Photoconversion of the cmlc2a- Kaede heart. (A,B) Schematic representation of the cmlc2a- Kaede construct (A) and heart specific expression of green fluorescence of Kaede in 48 hours post fertilization cmlc2a- Kaede embryo (B). (C-H) Photoconversion of adult cmlc2a- Kaede heart. Bright field (C,F), green fluorescence (D,G) and red fluorescence (E,H) are shown, before (C-E) and after (F-H) photoconversion. Green fluorescence of Kaede (D) was converted to red fluorescence (H) by irradiation. Dotted line indicates the exposed heart.

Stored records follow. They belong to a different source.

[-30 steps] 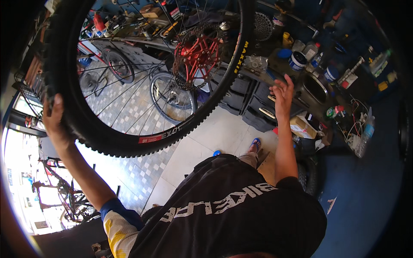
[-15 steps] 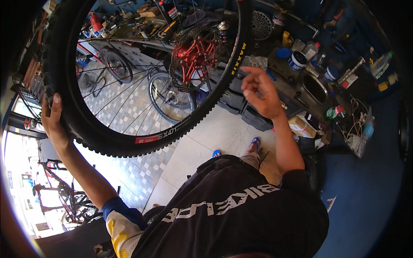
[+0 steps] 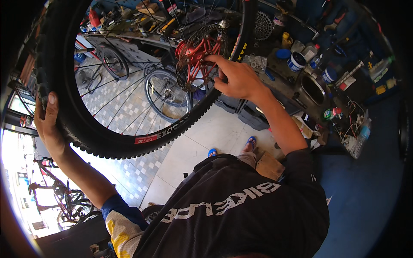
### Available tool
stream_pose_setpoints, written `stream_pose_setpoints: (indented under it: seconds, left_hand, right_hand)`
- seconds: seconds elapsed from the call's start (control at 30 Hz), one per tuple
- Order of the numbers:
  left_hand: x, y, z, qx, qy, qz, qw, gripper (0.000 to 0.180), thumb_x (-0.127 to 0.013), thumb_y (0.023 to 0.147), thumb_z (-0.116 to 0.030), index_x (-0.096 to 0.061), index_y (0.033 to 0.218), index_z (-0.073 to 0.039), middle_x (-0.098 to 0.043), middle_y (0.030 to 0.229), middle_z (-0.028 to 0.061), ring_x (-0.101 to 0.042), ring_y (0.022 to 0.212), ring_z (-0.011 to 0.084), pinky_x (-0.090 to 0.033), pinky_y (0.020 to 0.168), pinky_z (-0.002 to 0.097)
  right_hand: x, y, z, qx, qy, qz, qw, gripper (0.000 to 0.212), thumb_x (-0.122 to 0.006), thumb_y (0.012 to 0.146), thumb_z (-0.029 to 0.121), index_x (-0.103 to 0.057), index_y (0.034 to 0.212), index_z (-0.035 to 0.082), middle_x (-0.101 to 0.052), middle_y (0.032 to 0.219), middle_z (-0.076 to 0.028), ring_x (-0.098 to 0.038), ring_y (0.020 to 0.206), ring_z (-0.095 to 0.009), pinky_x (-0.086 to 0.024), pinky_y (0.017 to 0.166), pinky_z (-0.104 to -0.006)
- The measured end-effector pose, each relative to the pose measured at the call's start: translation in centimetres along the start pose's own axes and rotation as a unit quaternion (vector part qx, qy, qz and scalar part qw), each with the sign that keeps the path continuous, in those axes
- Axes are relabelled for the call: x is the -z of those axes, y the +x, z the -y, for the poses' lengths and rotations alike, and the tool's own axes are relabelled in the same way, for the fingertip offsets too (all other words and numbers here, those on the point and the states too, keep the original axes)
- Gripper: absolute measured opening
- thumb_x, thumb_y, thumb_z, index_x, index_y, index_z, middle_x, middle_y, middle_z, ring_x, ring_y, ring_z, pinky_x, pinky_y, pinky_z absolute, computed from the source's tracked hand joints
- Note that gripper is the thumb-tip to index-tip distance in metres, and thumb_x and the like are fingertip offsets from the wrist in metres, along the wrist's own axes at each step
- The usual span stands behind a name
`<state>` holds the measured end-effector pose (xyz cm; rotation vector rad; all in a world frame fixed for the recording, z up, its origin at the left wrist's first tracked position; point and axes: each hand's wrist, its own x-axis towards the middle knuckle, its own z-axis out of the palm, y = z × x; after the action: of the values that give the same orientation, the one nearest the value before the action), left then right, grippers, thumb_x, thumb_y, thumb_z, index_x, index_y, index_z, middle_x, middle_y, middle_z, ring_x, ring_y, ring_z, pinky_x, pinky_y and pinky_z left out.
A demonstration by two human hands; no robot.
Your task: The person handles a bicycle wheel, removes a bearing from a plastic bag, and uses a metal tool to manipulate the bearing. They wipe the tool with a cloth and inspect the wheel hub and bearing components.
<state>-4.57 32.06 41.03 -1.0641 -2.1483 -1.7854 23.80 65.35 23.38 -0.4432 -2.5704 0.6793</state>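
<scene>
A large bicycle wheel with a black knobbly tire is held up in front of me, tilted, filling the upper left. My left hand grips the tire's left edge, its thumb lying on the near sidewall and its fingers partly hidden behind. At the wheel's middle is a hub with a brake disc on a red spider. My right hand reaches over the rim, index finger stretched to the red spider near the hub's centre; whether it touches cannot be told. The other fingers are bent and hold nothing visible.
A cluttered workbench to the right carries tubs, bottles and a metal basin. A cassette stands behind the wheel. Another bicycle wheel rests near the tiled floor beyond the spokes. A bicycle stands at the lower left.
My right hand has moved left and up, from beside the tire to the hub, with its index finger now stretched out. The wheel has shifted slightly, still in my left hand.
</scene>
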Motion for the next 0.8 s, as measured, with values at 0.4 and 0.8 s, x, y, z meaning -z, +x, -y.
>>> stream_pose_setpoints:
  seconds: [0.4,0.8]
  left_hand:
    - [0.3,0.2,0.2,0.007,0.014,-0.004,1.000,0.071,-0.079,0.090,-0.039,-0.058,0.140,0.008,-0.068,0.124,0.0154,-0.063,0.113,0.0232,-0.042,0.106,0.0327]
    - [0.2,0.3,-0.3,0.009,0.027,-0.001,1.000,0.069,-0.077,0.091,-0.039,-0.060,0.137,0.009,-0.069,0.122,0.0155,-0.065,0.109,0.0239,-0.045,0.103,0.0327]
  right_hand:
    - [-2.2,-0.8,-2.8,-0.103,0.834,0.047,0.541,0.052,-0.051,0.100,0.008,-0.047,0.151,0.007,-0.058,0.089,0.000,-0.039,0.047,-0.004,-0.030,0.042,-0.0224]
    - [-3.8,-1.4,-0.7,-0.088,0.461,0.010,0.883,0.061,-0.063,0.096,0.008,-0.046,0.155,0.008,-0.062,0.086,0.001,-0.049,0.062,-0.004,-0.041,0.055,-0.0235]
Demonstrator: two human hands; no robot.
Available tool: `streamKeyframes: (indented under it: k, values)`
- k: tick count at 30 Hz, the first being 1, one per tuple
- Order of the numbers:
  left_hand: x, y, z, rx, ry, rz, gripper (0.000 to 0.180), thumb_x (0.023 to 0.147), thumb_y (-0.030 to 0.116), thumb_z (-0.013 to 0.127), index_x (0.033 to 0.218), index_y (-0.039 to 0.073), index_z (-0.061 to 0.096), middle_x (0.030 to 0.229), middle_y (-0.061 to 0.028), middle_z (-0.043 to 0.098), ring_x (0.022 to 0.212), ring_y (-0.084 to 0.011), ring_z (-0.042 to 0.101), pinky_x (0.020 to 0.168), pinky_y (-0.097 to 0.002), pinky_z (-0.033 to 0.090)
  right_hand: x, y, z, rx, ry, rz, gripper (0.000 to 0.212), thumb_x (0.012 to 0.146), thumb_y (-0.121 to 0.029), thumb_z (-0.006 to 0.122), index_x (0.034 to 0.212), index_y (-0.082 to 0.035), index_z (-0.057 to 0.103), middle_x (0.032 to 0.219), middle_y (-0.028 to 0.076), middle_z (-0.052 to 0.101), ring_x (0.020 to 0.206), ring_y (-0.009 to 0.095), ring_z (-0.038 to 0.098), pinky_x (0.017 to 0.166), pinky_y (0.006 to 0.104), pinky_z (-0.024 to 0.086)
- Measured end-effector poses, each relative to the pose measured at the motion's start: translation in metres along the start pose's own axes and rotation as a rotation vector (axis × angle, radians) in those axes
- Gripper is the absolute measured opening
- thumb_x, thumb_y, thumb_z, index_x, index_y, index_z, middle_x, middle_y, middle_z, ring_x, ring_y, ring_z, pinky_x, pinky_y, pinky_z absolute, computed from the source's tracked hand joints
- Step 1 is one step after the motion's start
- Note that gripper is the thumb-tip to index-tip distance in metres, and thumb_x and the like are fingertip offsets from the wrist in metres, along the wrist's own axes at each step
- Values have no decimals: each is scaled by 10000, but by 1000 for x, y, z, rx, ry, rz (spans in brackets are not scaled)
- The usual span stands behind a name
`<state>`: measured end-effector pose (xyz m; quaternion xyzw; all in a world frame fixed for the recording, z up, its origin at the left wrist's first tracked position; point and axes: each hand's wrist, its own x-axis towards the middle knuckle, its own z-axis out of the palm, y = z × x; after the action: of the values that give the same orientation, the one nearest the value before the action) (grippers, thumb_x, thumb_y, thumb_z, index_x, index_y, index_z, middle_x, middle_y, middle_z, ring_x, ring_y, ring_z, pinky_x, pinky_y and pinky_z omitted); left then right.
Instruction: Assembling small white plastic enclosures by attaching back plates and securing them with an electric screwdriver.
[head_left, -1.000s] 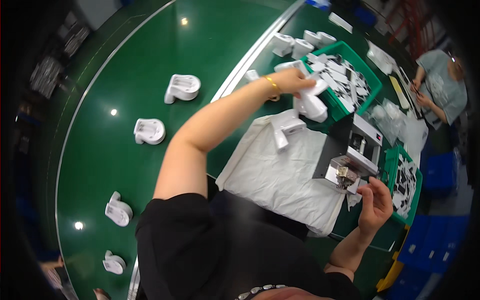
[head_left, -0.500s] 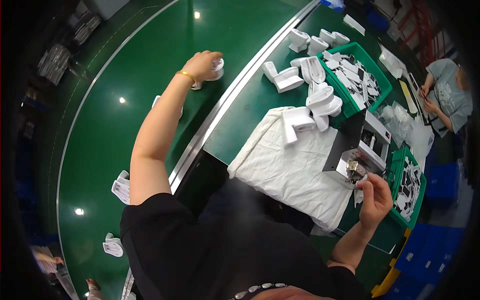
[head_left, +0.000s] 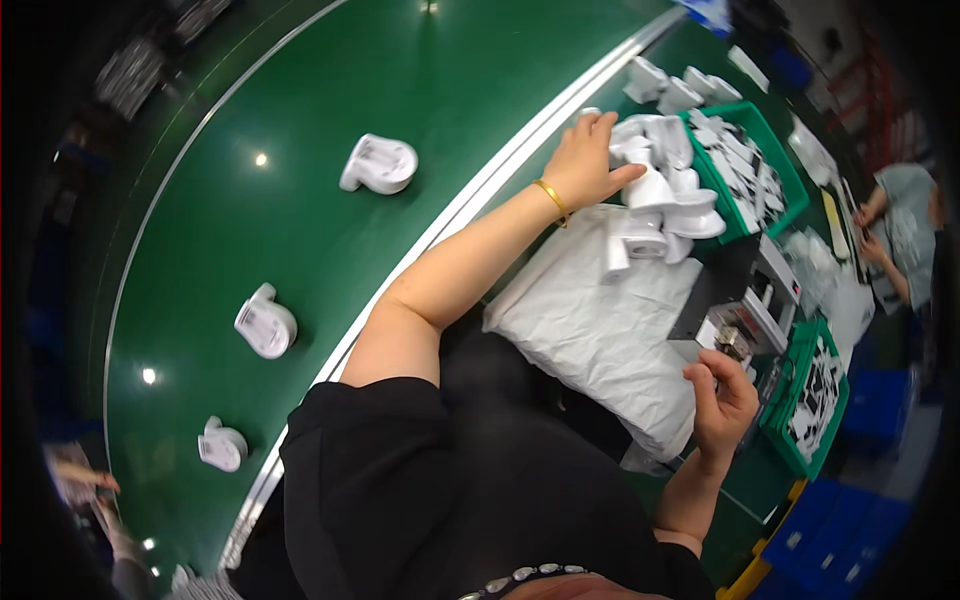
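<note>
Over a cluster of white toilet-shaped plastic parts [head_left: 690, 215], my left hand [head_left: 585, 170] reaches across from the green belt. Its fingers and thumb curve round one white toilet-shaped plastic part [head_left: 648, 188], partly covered by the hand. At the near right, my right hand [head_left: 725, 405] is closed, thumb and forefinger tips together; whatever they may pinch is too small to make out. Just beyond it stands a small grey-and-black machine [head_left: 690, 315] with a metal fixture at its front.
A white cloth pad [head_left: 590, 330] covers the near table. Green bins [head_left: 795, 195] hold small flat white and black pieces. More white parts [head_left: 380, 165] stand on the green belt [head_left: 330, 240], bordered by a metal rail. Another person [head_left: 900, 235] works at the far right; other hands show lower left.
My left hand has swung right, off the belt and over to the cluster, bringing a white part with it. My right hand stays by the machine. The view has shifted somewhat.
</note>
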<state>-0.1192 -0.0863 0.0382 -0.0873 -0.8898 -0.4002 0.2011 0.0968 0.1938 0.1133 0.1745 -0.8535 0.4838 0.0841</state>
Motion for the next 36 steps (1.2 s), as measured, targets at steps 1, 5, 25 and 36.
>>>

CXCR4 antagonist-treatment does not affect epicardial gene expression. (A-D) aldh1a2 mRNA expression (A,B) and fli1-EGFP reporter signal (C,D) in adjacent sections from the control (A,C) and CXCR4 antagonist-treated (B,D) hearts at 3 dpa. Arrows and arrowheads in A and B indicate epicardial expression of aldh1a2 and fli1-EGFP-positive endocardial aldh1a2 expression, respectively. (E,F) aldh1a2 expression in the control (E) and CXCR4 antagonist-treated (F) hearts at 7 dpa. Arrows indicate aldh1a2 expression. (G-J′) wt1b expression in the control (G,G′,I,I′) and CXCR4 antagonist-treated (H,H′,J,J′) hearts at 3 dpa (G-H′) and 7 dpa (I-J′). Arrowheads indicate expression of wt1b. G′,H′,I′,J′ show higher magnification of the boxed areas in G,H,I,J. Dotted lines indicate the amputation planes. Scale bar: 50 μm. (K) Quantitation of wt1b expressing epicardial tissue in the regenerating area. The ratio of the length of wt1b-expressing epicardial tissue (represented by blue lines in G,H,I,J), compared with the length of the surface of regenerating area was quantitated. n=3 at each time point.